Cette fois, elle passe son bras autour du sien pour sortir du marché. Elle le soutient presque. Ils restent ainsi jusqu’à rejoindre le quartier sorcier, où ils peuvent transplaner directement devant Sainte-Mangouste. Le gardien à l’entrée fronce les sourcils en les voyant débarquer avec tous leurs sachets de fruits, mais ils ne s’en préoccupent pas. C’est une chape de plomb qui s’est jetée sur le moral de Drago, à laquelle s’ajoute bientôt l’angoisse de devoir réaliser de nouveaux tests.
Dès qu’ils arrivent dans le bureau, Granger s’éclipse pour faire analyser le trognon de pomme. Drago reste seul avec ses pensées. Ces fruits qu’il a pris tant de plaisir à acheter quelques heures plus tôt sont désormais ses ennemis. Et s’il ne parvenait pas à les sentir ? Et si l’éclair de goût de la veille n’avait été que le chant du cygne, avant la plongée définitive vers les abymes ?

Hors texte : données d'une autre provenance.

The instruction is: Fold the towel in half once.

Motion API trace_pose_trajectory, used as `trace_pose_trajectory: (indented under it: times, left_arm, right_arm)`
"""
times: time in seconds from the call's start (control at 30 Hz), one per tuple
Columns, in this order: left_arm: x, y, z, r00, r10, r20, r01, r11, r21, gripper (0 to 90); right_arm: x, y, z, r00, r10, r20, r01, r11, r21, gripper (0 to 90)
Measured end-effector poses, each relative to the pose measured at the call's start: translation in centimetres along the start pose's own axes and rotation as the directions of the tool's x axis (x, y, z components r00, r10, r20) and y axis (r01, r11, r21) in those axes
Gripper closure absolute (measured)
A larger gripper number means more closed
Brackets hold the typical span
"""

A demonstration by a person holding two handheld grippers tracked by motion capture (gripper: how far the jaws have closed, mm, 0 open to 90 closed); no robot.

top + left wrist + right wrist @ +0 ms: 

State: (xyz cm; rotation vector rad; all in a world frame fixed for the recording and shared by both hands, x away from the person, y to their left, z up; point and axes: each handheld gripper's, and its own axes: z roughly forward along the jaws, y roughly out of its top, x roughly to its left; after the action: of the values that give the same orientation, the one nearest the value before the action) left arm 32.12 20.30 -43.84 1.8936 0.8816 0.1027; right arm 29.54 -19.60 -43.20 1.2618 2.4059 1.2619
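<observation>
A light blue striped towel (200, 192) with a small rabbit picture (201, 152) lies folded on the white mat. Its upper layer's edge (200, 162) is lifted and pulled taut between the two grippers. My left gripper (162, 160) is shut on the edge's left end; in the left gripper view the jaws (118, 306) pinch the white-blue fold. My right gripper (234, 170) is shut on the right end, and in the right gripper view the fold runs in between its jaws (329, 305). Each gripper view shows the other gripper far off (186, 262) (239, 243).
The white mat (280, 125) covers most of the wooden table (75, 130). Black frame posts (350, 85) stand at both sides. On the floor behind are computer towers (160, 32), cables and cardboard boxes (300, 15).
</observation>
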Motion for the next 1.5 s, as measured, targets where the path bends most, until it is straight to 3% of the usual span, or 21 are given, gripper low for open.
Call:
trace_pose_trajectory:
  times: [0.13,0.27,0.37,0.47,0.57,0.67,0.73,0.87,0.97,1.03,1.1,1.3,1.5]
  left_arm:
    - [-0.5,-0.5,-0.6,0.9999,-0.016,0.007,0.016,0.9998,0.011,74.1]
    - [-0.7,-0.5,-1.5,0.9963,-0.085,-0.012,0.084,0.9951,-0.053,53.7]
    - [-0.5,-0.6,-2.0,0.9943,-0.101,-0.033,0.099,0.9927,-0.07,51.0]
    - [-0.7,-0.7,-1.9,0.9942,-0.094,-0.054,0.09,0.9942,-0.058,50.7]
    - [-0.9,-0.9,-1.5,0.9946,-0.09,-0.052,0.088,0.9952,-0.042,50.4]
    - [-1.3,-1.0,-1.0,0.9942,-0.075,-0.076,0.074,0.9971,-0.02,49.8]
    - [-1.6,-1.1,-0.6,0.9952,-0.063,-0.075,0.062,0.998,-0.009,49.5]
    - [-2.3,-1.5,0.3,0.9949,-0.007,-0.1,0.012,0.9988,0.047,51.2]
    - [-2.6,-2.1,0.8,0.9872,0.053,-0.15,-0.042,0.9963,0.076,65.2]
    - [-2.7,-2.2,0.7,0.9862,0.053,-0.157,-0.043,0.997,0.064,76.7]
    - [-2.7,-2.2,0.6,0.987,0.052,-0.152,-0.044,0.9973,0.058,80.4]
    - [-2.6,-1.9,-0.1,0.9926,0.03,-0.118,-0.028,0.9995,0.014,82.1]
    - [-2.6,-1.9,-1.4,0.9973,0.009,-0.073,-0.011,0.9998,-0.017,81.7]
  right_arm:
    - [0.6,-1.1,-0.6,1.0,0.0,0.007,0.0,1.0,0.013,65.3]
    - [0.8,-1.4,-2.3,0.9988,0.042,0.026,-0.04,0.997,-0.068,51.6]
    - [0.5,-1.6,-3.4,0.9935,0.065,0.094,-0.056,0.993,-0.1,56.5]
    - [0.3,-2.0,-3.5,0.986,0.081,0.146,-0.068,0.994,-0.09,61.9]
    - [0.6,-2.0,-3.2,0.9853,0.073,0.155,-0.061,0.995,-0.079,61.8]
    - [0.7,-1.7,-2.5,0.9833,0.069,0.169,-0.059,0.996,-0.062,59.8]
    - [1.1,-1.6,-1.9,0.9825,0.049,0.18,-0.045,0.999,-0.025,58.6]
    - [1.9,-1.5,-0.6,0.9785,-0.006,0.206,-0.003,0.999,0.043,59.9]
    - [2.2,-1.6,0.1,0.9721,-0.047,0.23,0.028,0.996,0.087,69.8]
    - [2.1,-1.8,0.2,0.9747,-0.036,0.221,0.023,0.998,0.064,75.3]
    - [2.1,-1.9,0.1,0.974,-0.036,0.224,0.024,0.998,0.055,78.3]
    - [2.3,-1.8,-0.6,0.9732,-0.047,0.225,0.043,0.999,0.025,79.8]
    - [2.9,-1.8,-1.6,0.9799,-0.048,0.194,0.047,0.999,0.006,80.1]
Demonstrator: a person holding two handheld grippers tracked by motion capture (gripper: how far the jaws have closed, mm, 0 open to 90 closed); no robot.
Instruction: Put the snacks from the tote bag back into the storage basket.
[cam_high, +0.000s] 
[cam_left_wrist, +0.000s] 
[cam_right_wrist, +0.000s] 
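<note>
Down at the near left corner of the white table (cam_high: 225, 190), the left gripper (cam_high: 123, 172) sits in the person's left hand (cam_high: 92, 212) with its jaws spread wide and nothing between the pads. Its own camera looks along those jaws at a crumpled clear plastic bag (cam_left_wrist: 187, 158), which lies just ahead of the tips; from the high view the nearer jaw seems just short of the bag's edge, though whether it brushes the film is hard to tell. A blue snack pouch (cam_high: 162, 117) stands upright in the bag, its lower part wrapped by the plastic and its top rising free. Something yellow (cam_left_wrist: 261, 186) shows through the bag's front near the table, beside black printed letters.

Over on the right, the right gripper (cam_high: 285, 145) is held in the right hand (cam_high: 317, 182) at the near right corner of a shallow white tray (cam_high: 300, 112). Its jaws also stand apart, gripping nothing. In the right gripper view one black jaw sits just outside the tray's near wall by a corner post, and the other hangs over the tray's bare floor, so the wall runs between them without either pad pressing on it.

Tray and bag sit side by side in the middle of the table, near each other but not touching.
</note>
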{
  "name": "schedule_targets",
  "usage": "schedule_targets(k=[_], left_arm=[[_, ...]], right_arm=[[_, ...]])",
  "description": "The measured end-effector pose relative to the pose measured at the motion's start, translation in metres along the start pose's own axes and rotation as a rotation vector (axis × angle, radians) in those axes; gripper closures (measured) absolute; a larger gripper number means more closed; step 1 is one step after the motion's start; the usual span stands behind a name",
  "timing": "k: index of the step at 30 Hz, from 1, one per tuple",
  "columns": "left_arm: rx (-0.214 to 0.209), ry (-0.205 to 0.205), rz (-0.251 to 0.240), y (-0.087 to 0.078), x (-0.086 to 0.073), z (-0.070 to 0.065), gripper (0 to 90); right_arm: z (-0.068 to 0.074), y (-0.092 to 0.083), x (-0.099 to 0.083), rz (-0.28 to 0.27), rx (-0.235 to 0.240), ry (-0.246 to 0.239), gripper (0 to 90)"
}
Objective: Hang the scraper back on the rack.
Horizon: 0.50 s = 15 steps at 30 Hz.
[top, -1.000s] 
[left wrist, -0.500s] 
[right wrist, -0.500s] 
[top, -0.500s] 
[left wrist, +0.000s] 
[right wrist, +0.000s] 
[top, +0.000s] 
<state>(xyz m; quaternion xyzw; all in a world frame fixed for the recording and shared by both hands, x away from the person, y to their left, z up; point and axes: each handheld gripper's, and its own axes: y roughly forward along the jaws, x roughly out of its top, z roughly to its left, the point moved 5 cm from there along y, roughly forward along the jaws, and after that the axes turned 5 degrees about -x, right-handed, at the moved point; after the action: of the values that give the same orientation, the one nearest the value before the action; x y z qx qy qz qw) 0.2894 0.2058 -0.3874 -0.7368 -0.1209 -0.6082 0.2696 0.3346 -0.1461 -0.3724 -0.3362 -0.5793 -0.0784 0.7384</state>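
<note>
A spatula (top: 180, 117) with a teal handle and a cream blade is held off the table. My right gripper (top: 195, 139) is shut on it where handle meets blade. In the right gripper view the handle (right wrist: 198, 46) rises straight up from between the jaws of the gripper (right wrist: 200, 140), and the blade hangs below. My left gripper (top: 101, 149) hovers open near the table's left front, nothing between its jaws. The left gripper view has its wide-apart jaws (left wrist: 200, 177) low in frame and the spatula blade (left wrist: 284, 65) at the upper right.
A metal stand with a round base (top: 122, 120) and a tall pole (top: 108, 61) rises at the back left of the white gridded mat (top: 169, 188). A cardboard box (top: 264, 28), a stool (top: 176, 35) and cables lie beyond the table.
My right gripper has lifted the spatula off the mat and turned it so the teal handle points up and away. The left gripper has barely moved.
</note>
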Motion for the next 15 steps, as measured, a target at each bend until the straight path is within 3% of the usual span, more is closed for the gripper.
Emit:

« Ne pense pas à ça, Drago… Ce que tu as senti, tu ne l’as pas rêvé. Aie confiance… »
Granger revient, partageant la même inquiétude que lui. Elle commence par lui tendre l’une des pommes qui reposent dans une corbeille à côté de son bureau :
- Tiens, dit-elle. Commençons déjà par réessayer ça.
Drago obéit. Il croque dans la pomme, et il sait, à la seconde où ses dents percent la chair, que ce ne sera pas comme la première fois. Il ne ressent pas le parfum, il ne ressent pas la texture. Tout juste un fantôme de goût qui s’efforce de lui échapper.
- Alors ? le presse Granger, anxieuse.
- Ce n’est pas très concluant, répond-il, fermé.
- Essaye autre chose.
Drago teste les poires. Les abricots. Les framboises. Il n’a pas le cœur d’essayer les fruits de la passion, et Granger non plus. Le maigre arôme d’espoir a disparu.
- Tu ne dois pas te décourager, Drago, murmure alors Granger en lui pressant l’épaule.
Il la regarde. Malgré le désespoir qu’il éprouve, il est heureux qu’elle soit là, auprès de lui :
- Merci d’avoir passé cette journée avec moi, dit-il. C’était vraiment très sympa.
- Je t’en prie…
Elle est émue qu’il la remercie pour quelque chose d’aussi minime. Si elle avait la moindre idée de ce qu’elle a fait pour lui… Lui rendre un peu de contact humain, avant que ses sens ne l’aspirent.
- On aura d’autres occasions, si tu veux, dit-elle en s’efforçant de lui sourire, mais il voit bien qu’elle est inquiète. Tu as eu un mieux, on ne peut pas le nier. Tout ce qu’il nous faut comprendre à présent, c’est ce qui l’a provoqué, et essayer de reproduire les mêmes conditions. Peut-être que c’était l’atmosphère de ta cave ? Peut-être que c’était ce que tu avais mangé juste avant ?
Drago hoche la tête. A toutes ces propositions, il ne peut que donner un oui sans réel enthousiasme. La mort de Charity Burbage le poursuit. Elle, et toutes les autres. Elles retirent la saveur de sa bouche. Elles retirent la saveur de sa vie.